Independent AICC agronomist Dan Dines, who advises 25 growers in Dorset and Wiltshire, said some farms have nearly finished harvesting.
“The bigger units still have around 40-50% of their wheat to cut. It varies from farm to farm.”
Combine size, crop-drying and the moisture levels at which growers are prepared to cut are influencing the amount of work completed, he suggested.
“The moisture levels they are cutting at have gradually increased as time has gone by,” he added. “We haven’t had a full day’s combining here for almost a fortnight.”
Sprouting has begun in places and he predicted it will soon be widespread if damp conditions remain.
However, in the North West, Northern Ireland and Scotland, harvest appeared to be progressing well.
North-west independent agronomist Paul Sweeney said on Friday around 70% of wheat had been cut.
“Yields are extremely variable.
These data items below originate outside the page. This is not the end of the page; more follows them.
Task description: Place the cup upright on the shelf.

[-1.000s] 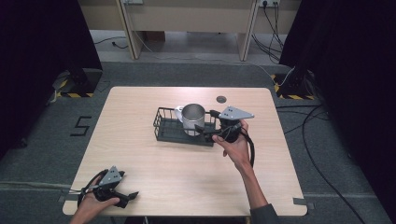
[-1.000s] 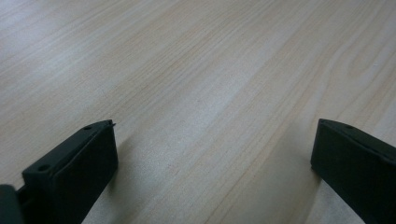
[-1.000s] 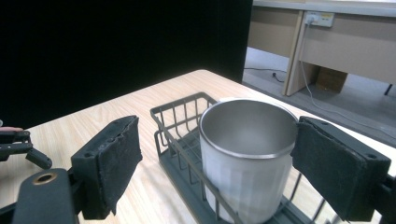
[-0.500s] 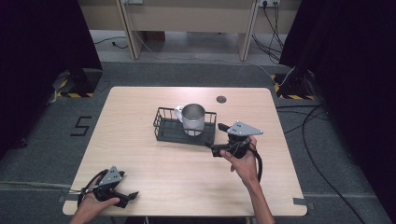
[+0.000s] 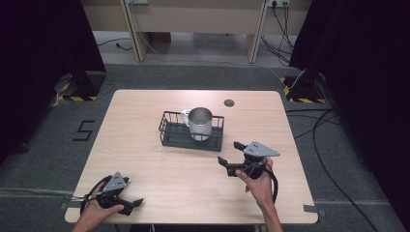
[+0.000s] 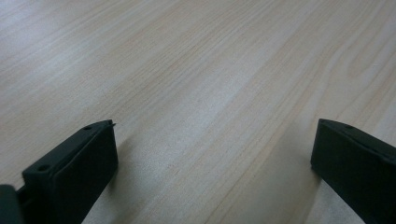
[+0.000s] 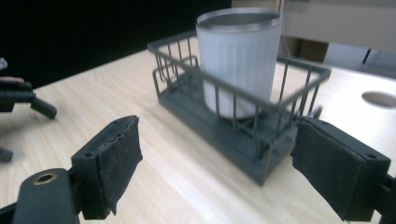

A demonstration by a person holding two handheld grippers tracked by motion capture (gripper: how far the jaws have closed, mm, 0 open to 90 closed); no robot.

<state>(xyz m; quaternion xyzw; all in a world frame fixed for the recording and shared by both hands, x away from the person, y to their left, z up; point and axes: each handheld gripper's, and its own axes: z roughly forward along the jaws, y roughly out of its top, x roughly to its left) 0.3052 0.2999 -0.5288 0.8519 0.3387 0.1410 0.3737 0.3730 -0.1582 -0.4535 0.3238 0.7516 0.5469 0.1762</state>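
Dark room, pale wood table (image 5: 145, 121). We note right tongs (image 5: 231, 157) have backed off the basket (image 5: 169, 137), spread empty; mug (image 5: 200, 123) left standing inside. Left tongs (image 5: 131, 205) agape, well apart.

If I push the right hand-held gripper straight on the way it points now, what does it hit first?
Most likely the dark wire basket: it lies straight ahead of the open right hand-held gripper, with the metal cup standing inside it behind the near wall. Depth is uncertain.
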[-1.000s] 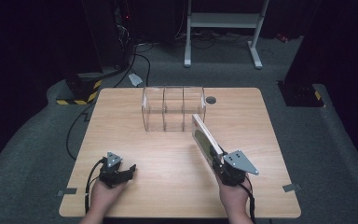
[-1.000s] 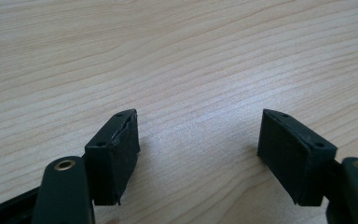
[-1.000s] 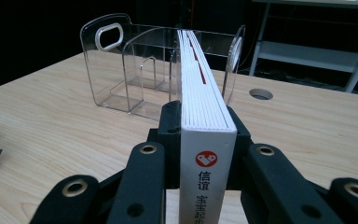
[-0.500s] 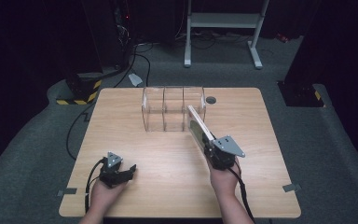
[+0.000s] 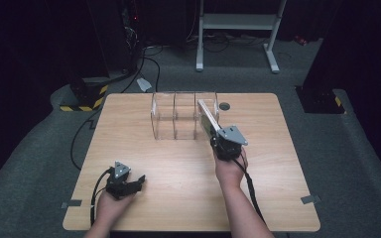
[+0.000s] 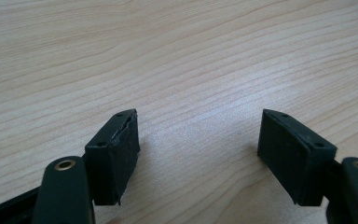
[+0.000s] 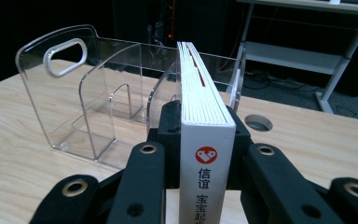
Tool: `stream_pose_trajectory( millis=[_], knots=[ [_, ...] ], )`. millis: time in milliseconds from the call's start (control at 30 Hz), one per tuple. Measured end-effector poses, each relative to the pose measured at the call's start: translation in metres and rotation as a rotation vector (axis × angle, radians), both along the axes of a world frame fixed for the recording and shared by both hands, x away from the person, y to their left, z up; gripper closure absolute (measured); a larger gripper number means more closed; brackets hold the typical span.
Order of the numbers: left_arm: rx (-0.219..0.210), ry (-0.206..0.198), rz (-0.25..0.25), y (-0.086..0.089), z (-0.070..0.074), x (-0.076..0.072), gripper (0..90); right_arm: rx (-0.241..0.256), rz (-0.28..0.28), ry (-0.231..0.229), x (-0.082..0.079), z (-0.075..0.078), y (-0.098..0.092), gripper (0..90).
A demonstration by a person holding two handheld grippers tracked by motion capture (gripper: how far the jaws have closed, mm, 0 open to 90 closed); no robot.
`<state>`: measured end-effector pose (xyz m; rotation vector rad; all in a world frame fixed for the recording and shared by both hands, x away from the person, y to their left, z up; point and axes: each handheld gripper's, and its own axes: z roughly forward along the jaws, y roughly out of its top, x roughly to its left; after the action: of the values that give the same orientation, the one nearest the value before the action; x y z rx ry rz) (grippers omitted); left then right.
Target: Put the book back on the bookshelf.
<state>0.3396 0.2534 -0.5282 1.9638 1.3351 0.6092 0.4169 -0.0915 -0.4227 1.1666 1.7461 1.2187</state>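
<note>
Since a second ago the right gripper point(image 5: 217, 137) has travelled forward from the near right part of the table point(image 5: 287, 198) toward the clear acrylic rack point(image 5: 183, 116), carrying the white book point(image 5: 207, 119) with it — the book's far end now reaches into the rack's rightmost compartment, where before it lay short of it. The left gripper point(image 5: 129, 184) has not shifted from its spot near the front left edge. In the right gripper view the jaws are pinched on the book point(image 7: 204, 135), one pad on each cover, spine toward the camera with a red heart logo and printed characters on it; the book stands on edge, page block upward, running away from the gripper toward the rack point(image 7: 98, 93). The rack has upright dividers forming three slots and a handle cut-out in its end wall; the two slots left of the book look empty. In the left gripper view the jaws stand wide apart over bare wood point(image 6: 191, 56), holding nothing — their tips hover just above or on the tabletop, which of the two cannot be told.
</note>
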Motion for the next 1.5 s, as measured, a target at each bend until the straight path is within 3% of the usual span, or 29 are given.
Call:
stream_pose_trajectory(
  millis=[67,300,700,1500],
  knots=[
    [0.0,0.0,-0.001,0.0,0.0,0.0,29.1,-0.02,-0.006,-0.002,0.006,0.001,0.004,75.2],
    [0.0,-0.002,-0.002,0.0,0.0,0.0,29.0,-0.002,-0.044,0.016,0.029,0.001,0.009,75.2],
    [-0.001,-0.005,-0.001,-0.001,0.0,0.0,29.3,0.004,-0.069,0.03,0.055,-0.003,0.02,75.2],
    [-0.003,-0.005,-0.003,-0.001,0.0,0.0,29.6,0.0,-0.084,0.037,0.068,-0.012,0.024,75.2]
  ],
)
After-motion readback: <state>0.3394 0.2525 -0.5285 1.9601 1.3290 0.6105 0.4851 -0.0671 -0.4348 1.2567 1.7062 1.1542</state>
Light land has suffered, but heavy land has held up remarkably well and some farmers have had exceptionally high yields.”
No significant disease concerns have been reported, he added.
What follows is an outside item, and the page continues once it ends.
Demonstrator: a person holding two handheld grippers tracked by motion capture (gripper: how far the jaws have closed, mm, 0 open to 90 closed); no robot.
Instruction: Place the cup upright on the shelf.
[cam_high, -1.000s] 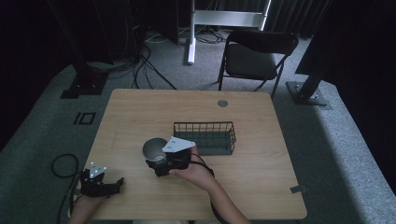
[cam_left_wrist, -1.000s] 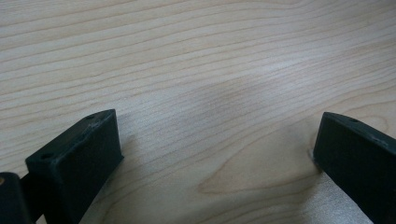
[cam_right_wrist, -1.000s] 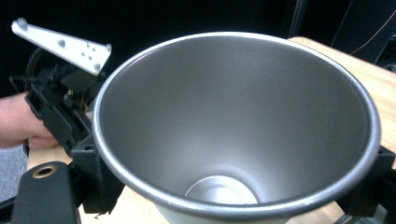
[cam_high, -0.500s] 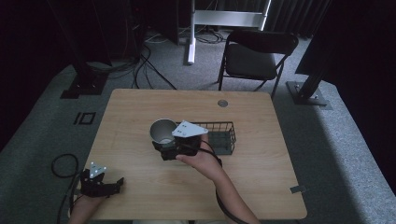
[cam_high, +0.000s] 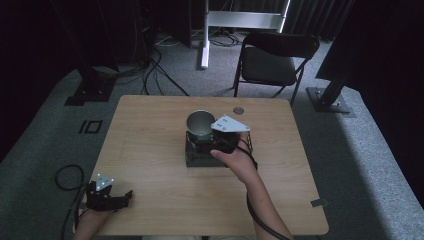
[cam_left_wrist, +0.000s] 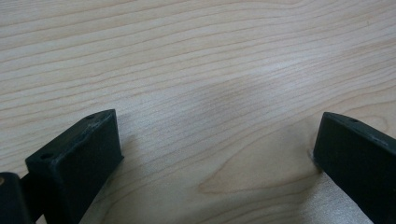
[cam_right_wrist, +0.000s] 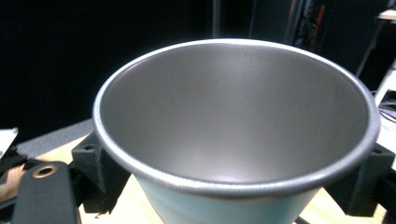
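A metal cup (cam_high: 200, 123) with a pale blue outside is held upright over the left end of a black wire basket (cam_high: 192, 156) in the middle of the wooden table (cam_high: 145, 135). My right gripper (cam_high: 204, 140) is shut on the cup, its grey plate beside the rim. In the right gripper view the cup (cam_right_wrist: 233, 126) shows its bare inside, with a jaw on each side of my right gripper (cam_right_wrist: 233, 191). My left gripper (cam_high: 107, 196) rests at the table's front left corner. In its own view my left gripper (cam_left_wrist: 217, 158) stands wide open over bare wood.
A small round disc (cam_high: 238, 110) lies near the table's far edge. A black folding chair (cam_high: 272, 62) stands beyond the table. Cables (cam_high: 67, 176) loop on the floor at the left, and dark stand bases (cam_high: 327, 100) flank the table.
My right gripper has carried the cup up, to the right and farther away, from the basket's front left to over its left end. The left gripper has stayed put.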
Harvest was on target at Meurig Raymond’s Trenewydd Fawr, in Haverfordwest, Dyfed, at about 60% complete.
“We have not had a lot of rain over the last few days, but with dry weather forecast for next week, we are revving up to go,” said Mr Raymond.
So far, spring barley yields were down to 7.5t/ha from 7.7t/ha last year, while first wheat yields are also down to 10t/ha from 10.8t/ha.
However, the quality of milling wheats was good. “If the weather settles, I’m hoping we can harvest some good quality with what’s left,” he added.
Andrew Gilchrist, managing director of Scottish Agronomy, said harvest was stop-start due to showery weather.
By Friday, around 5-10% of wheat – with yields “holding up quite well” – and 15-20% of spring barley had been harvested in Scotland, he said.
“Spring barley quality is good, although in southern Scotland grain nitrogen tends to be low on crops, especially around Fife,” he added.
Clive Coffey, managing director of Clarendon Agricare, based in Portadown, Co Amagh, said up to 25% of spring barley and wheat had been cut by Friday.
“Yields are variable, wheats are good, but spring barley is fairly disappointing,” he said.
“Disease has come in of late, maybe more on barleys. Rhynchosporium has probably done some harm to yields.”